My Memory of Us review

by on October 31, 2018
Details
 
Release Date

October 9, 2018

 

Magic realism is a device often used to tell our most horrific tales. It has been used in movies such as Pan’s Labyrinth to tell the horrors of Franco influenced Spain and in Günter Gass’ nobel prize winning novel The Tin Drum about the rise of Nazismin Germany. My Memory of Us doesn’t reach anywhere near those heights, however, it uses the technique to tell an affecting tale of a young boy and girl whose friendship sees them struggling through the Nazi occupation of Poland during the Second World War.

The story is told by an elderly man, magnificently voiced by Mirfield’s finest – Patrick Stewart, recounting his childhood during the time the “Robot King” invaded and caused hardship and devastation to his community. It tells of his friendship with a girl, who like others of her type are singled out by the Robot King, covered in red paint, and moved to a ghetto in the city. Their friendship endures despite this and the game sees them working together to subvert the newly imposed will of the Robot King and his army, offering what little resistance two children can in the face of such horrors.

You control both the boy and the girl at different times as each has some unique features: the girl can run fast and uses a catapult, whereas the boy can sneak and uses a mirror to reflect light into people’s eyes to temporarily blind them. Sometimes the children are together and you can grab the hand of the one you aren’t controlling at the time and bring them with you, other times you will be separated and you will need to use each character to help the other one through particular obstacles. Progress is halted by a vast array of puzzles. Most of these utilise simple tricks such as tile puzzles where you move tiles around to form a picture, to simple numerical tasks, or even environmental puzzles that require you to observe your environment to find the solution. None are particularly challenging, however, there are a number of times where the solutions feel a little obtuse, or it isn’t entirely clear which direction you should be headed to collect an item for the solution.
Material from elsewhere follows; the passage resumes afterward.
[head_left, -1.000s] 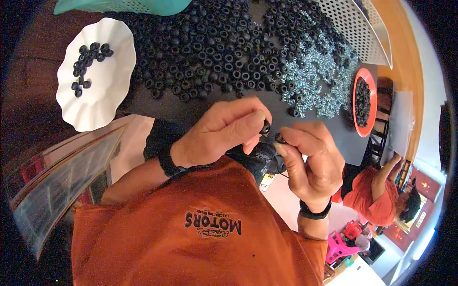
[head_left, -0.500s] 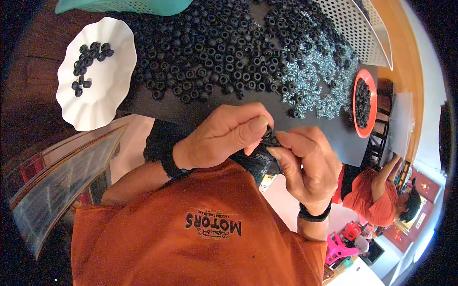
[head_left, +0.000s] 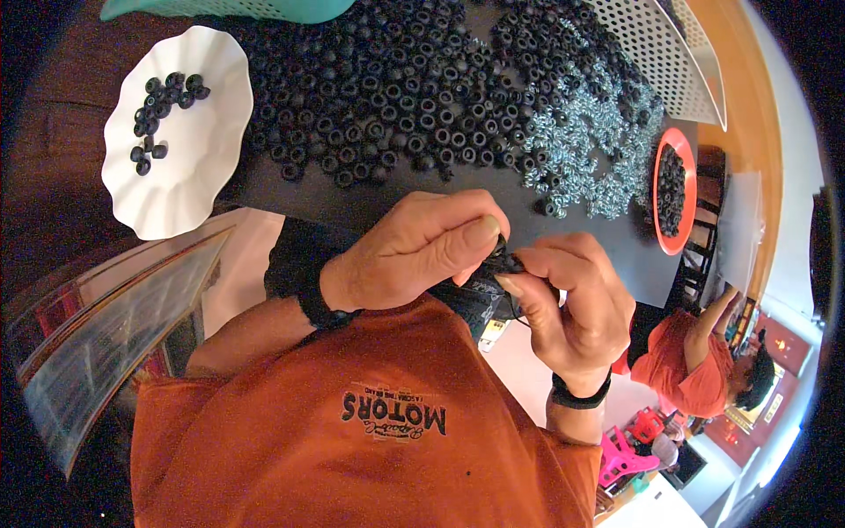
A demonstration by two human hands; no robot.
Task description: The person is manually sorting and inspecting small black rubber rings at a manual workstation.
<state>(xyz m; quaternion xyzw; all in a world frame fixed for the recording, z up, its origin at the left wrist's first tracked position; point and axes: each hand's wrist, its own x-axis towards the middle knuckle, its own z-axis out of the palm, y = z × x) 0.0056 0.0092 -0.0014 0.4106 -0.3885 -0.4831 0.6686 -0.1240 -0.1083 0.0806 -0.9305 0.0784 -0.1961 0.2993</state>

Movement can be fairly clunky at times with actions such as climbing, or switching between characters feeling a little unresponsive, this creates a small amount of frustration during the middle to later parts of the game that feature chase sequences where each child needs to utilise their particular skill to enable both to escape. Frustration is further compounded as there isn’t a generous auto-save system, so if you fail towards the end of the chase sequence you will need to begin it all over again. These game-like elements do much to detract from the overall objective of the game, which is to highlight some of the horrors of this part of European history.

The visual style is a significant part of My Memory of Us, featuring a lovely 2D hand-drawn 1930s style animation. The colour palette is monochromatic with occasional sharp splashes of red that stand out starkly against the black and white of everything else. It has a cutesy aesthetic presumably to reflect the childlike innocence of the two protagonists that sometimes seems at odds a little with the subject matter. It’s weird, for example, seeing the children inanely smiling as members of their community are marked and dragged off to goodness knows where by the Robot King’s army.

There are some moments in My Memory of Us where there are some opportunities for the real nature of the story to shine through. There is a part early on in the game where the girl is painted in red and she is barred from boarding the train she rode only moments prior, and where she is laughed at by the people of the town who only the day before had cheered her on as she danced in the restaurant; there is even a part where the girl, bathed in her red identifier outfit is made to dance by the officers of the Robot King and is thrown a bone as a reward to really undermine her humanity. These scenarios could and do have some impact, but I felt largely this would depend on your mileage in processing the messaging in these scenes, especially as they tended to play out after a period of frustrating gameplay. Tonally, I felt a little that the cutesy animation style often was at odds with the underlying message of horror, so much so that it undermined it rather than reinforced it.

My Memory of Us is an admirable attempt to tell the story of the plight of the Jewish community in Warsaw at the outbreak of the Second World War. Hidden in the game are Memory cards that you can pick up and they feature facts about the time and real life individuals who are revered for their work in resisting the Nazi occupation. There is a card, for example, for Irena Sendler the Jewish humanitarian aid worker who smuggled and saved what is believed to have been 2,500 children from the horrors of the Jewish ghetto and the eventual movement to the concentration camps. The ghetto itself housed approximately 450,000 people in a tiny space where starvation and disease quickly spread, and the Polish people suffered the highest population to civilian death ratio of any Allied country with five million citizens exterminated by the Nazi regime. These are important, vital stories that need to be told over and over again and while My Memory of Us does valiantly attempt to do that, the elements that make this title a game tend to over-shadow those stories to the point that the essential message is lost a little somewhere.

Positives

Patrick Stewart
Beautiful art style
Noble attempt to tell a dark story

Negatives

Clunky gameplay elements
Some obtuse puzzling/player direction

Editor Rating
 
Our Score
6.0

SCORE OUT OF TEN
6.0


In Short
 

It feels trite to put a score on a game like Memory of Us as it tells an important and poignant story that should be heard, it's just that at times the game parts get in the way of that story.